The importance of surface loops for stabilizing an eightfold {beta}{alpha} barrel protein

R. URFER and K. KIRSCHNER
Abteilung Biophysikalische Chemie, Biozentrum der Universitat Basel, Klingelbergstrasse 70, CH-4056 Basel, Switzerland

An important step in understanding how a protein folds is to determine those regions of the sequence that are critical to both its stability and its folding pathway.

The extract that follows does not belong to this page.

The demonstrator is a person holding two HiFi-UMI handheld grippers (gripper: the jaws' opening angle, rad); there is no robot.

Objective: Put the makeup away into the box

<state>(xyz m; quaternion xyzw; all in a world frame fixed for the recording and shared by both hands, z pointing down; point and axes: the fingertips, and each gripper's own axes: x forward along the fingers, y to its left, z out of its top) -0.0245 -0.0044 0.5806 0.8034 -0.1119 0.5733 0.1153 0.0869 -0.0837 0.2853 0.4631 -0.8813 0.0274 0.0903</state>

We chose phosphoribosyl anthranilate isomerase from Escherichia coli, which is a monomeric representative of the ({beta}{alpha})(8) barrel family of proteins, to construct a variant that carries an internal tandem duplication of the fifth {beta}{alpha} module. This ({beta}{alpha})(9) variant was enzymically active and therefore must have a wild-type ({beta}{alpha})(8) core. It had a choice a priori to fold to three different folding frames, which are distinguished by carrying the duplicated segment as an insert into one out of three different loops. Steady-state kinetic constants, the fluorescence properties of a crucial tryptophan residue, and limited proteolysis showed that the stable ({beta}{alpha})(9) variant carries the insertion between {beta}-strand 5 and {alpha}-helix 5. This preference can be explained by the important role of loops between {alpha} helices and {beta} strands in stabilizing the structure of the enzyme.